I have been dating my guy for 7 months now. He has been divorced for about 2 years (same for me). He hasn’t introduced me to his 3 adult kids – all over 18. I brought it up and he said he was very nervous and wasn’t sure of his kids reacting. He’s a good man yet sensitive and with no backbone. This really bothers me as he has met everyone on my side (I have no kids) but he has met my entire family. How long should I wait and should I walk away should he wouldn’t introduce me? Thanks so much.
Thanks for writing to me. Since you jumped right into your question, let me go ahead and jump right into my answer. Relationships are complicated, and when you throw children in the mix, the level of difficulty becomes even more complex.
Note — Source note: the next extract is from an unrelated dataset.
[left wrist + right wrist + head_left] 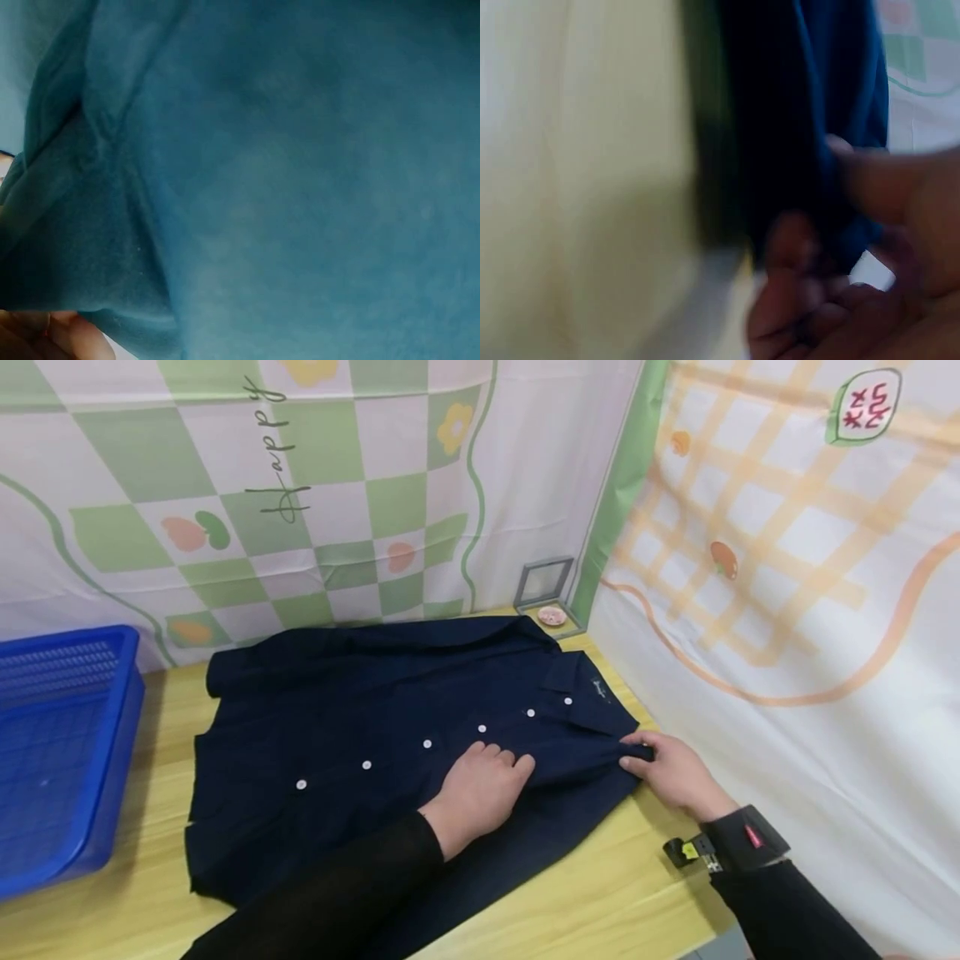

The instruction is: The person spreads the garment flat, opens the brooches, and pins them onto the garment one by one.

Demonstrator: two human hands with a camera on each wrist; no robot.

When you’re dating a person with kids, you not only have to consider them as a partner but them as a parent too. Knowing that the latter role always comes first.
His concerns about his children’s feelings are probably valid. Yes, the kids aren’t technically kids because they are over 18, but they are still his children. And if he’s nervous about how they’ll react, perhaps there is something about his relationship with them that he hasn’t shared with you. For example, maybe he and his children didn’t have a great relationship when they were growing up, but they are finally in a decent place. He may not want to rock the boat.
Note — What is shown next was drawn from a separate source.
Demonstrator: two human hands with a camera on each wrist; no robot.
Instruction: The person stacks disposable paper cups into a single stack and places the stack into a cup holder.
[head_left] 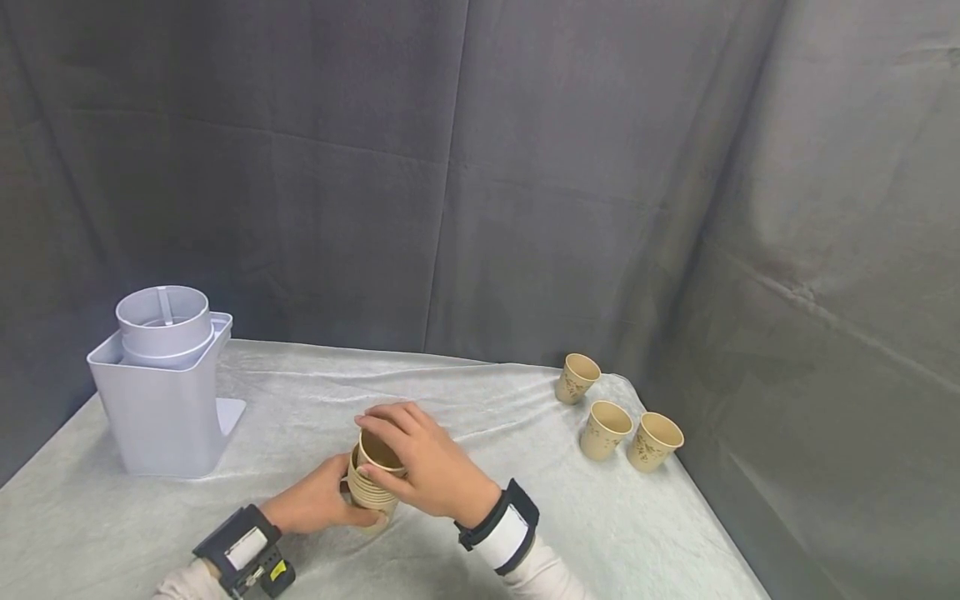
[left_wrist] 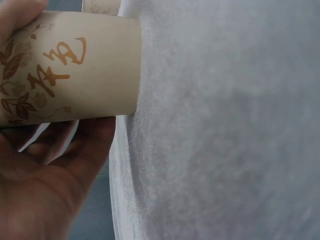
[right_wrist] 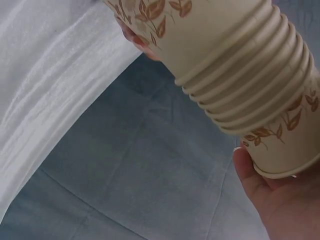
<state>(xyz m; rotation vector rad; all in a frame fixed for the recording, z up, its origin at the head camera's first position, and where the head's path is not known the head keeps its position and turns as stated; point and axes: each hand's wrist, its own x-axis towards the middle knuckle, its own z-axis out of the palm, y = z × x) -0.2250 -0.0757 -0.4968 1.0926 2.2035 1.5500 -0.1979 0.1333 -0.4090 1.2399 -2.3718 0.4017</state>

Or the flip side, this guy may be nervous his kids might scare you off. His children could be judgmental and extremely hard to deal with, and he’s protecting you and his relationship. It’s possible his children have managed to scare a woman off before he started dating you, and he’d rather that not happen to you.
With all that said, I know you may be thinking these sound like excuses. And to your point, you’re right to an extent. But, because these are his children and he knows them, he’s entitled to have the excuses that I mentioned. However, if you two are in a relationship, you’re entitled to ask him for more clarity about his reservations on you meeting the kids. He can provide you with more insight to help you understand.
Suggestions going forward
- While I know you said you introduced this man to your family, you did so because you were ready. You have to be willing for him to reach that same space where he’s ready. Just ask him more about his reasons for wanting to wait.
- Now I didn’t mention it before, but if this guy has closed off other parts of his life to you including his children, then that’s a different conversation. To me, that would signify he’s not ready to be in a serious committed relationship again. But again, that’s only a conversation if he has dropped other hints.